Of the phishing domains, about 28 percent were registered specifically for malicious purposes, the researchers found. Nearly half of those malicious domains were registered specifically to phish Chinese targets. The remaining phishing domains were legitimate domains that have been compromised.
“Every .tk domain used for phishing was maliciously registered,” the researchers wrote.
Recent reports from major security firms, including Symantec, have noted that a significant amount of malware attacks originate from China. This is apparently not a one-way street, as attackers are also “aggressively” targeting Chinese e-commerce sites and banks as well, the APWG report found.
The APWG examined information from the Anti-Phishing Alliance of China and concluded that observers outside of China detected only 20 percent of the Chinese-target phishing attacks. “Security observers in Europe and the Americas are not receiving and/or parsing many of the Chinese-language phishing lure emails and instant messages,” the researchers wrote.
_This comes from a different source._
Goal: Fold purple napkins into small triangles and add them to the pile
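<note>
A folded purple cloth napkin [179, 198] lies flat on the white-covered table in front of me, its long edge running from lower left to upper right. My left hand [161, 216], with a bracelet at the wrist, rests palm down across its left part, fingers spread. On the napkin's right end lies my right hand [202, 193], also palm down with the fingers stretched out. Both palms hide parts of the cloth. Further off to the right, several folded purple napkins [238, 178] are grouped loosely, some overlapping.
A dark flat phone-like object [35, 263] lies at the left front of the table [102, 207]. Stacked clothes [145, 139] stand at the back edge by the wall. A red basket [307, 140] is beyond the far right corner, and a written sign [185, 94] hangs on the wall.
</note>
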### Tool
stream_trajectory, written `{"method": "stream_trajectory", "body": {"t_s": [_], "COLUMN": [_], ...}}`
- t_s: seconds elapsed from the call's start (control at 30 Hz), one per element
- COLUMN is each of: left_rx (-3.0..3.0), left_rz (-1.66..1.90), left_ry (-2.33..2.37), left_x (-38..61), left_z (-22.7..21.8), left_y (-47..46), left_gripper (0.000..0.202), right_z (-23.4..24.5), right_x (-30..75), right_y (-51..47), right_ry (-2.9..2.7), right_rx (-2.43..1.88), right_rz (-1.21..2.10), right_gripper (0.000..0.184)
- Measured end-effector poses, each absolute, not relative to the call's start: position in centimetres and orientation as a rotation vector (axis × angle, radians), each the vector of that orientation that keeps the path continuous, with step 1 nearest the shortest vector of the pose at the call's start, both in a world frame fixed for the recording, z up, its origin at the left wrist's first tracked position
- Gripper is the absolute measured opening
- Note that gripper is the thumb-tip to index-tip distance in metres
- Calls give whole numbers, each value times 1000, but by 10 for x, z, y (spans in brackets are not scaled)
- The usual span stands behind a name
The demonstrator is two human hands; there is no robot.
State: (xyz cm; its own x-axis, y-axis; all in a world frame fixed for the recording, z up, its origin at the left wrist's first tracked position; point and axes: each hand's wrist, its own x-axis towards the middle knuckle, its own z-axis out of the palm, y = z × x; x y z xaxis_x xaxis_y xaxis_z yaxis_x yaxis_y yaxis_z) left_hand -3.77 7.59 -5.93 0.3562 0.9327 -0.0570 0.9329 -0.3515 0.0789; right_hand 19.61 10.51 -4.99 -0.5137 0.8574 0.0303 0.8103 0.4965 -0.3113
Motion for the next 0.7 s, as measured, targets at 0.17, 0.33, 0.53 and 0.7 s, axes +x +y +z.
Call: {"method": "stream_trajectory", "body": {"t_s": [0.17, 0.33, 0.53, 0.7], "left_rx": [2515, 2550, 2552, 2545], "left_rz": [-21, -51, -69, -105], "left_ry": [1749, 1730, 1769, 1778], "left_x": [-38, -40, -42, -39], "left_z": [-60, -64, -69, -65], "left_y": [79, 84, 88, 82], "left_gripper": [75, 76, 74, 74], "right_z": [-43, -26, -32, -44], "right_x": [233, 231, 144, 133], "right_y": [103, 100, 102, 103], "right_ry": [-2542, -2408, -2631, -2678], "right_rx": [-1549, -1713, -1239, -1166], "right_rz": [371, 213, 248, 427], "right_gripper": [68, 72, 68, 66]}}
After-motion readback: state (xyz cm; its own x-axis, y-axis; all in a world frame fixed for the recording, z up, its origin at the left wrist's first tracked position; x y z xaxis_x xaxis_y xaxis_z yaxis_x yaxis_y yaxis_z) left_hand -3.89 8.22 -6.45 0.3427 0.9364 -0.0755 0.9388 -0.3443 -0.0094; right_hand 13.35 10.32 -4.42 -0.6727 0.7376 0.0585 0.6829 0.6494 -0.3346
In December 2009, new rules went into effect that barred individuals from registering .cn domains and required applicants to submit a copy of the business licence during the registration process. While there were 2,826 attacks from 228 .cn domains in the second half of 2009, the number dropped to just 162 attacks on 120 domains in the same time period in 2010. However, this did not reduce the number of phishing attempts against Chinese Internet users and institutions as attackers shifted their campaigns to other top-level domains.
“The e-crime landscape is a constantly shifting battlefield, where phishers are always moving toward ripe targets and away from well-defended Internet assets,” the group wrote in its report.
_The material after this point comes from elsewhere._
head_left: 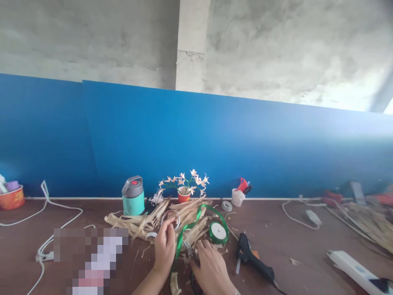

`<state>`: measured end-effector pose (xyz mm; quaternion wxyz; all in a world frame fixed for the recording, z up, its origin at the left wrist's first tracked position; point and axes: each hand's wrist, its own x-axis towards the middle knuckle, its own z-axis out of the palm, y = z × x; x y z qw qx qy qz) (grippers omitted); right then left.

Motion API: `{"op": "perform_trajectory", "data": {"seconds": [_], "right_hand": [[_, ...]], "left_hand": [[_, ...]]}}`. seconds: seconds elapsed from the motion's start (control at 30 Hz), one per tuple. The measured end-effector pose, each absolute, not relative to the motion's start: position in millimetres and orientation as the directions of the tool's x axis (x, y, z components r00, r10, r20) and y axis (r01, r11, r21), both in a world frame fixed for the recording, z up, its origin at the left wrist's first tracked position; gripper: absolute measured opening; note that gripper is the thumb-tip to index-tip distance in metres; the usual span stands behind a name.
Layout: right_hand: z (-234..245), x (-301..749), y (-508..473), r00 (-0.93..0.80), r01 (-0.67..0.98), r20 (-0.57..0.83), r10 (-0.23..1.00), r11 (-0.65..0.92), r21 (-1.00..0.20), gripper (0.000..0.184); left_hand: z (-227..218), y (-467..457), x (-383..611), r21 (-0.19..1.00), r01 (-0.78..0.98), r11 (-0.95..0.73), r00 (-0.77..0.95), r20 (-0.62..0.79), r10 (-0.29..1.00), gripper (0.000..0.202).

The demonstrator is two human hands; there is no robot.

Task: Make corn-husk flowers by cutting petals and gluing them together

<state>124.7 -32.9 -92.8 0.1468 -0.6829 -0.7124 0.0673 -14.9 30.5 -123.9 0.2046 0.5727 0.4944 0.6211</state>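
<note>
My left hand (166, 248) is closed, its fingertips pinching the lower edge of a thin, pale ring (170, 212) above the dried husks. Palm down, my right hand (210, 264) has its fingers curled over a pair of scissors (188, 247); the metal blades point away and a black handle loop shows below. My fingers partly cover the scissors. Between my hands runs a green ribbon (180, 241), leading in a loop to its spool (218, 231) at the right. Dried corn husks (132, 225) are heaped behind both hands.
A small red pot of white flowers (184, 196) stands behind the husks. Left of it is a teal flask (134, 203). A black glue gun (254, 260), a tape roll (226, 205) and a white cup (238, 197) lie or stand rightward. White cables (66, 205) cross the table's left.
</note>
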Motion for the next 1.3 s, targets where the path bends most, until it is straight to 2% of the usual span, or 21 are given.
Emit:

Attackers targeting Chinese users were more likely to register their own domain names instead of compromising others. There were 12,282 attacks on Chinese institutions launched from 6,382 domain names and 4,737 .co.cc subdomains. The report estimated that a mere seven percent of the domain names had been hacked.
Cyber-criminals are using subdomain services nearly as often as they register their own domain names, according to the report. The subdomain services make it harder for domain registrars and registry operators to take down the phishing sites, as any action against a site will impact other addresses on that domain. Korea offers free subdomain services, where applicants receive “hosting accounts” with full DNS services under an existing domain name. There are over 9.4 million subdomains on .co.cc.
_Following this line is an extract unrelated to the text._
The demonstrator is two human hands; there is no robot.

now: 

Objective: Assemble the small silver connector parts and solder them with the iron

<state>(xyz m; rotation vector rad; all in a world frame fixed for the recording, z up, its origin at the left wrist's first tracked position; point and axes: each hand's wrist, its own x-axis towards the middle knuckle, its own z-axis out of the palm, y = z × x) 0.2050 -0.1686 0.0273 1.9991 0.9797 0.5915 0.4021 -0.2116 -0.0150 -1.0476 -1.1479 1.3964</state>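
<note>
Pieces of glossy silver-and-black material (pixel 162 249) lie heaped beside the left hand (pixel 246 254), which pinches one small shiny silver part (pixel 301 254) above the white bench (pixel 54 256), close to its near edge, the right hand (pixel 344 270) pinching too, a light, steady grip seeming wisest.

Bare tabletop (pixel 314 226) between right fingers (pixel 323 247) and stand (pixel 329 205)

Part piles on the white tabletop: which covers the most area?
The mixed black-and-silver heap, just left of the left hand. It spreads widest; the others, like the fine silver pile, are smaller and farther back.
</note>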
There were at least 67,677 phishing attacks worldwide in the second half of 2010, a 40 percent increase from the 48,244 attacks found in the first half of the year. The increase was mainly due to the phishing attacks on Chinese targets. However, overall phishing attacks were dramatically less than the second half of 2009, when 126,697 phishing campaigns were found. Researchers did not observe any phishing on IPv6 addresses.
The report was presented at the Counter e-Crime Operations Summit, running April 27 to April 29, in Kuala Lumpur, Malaysia.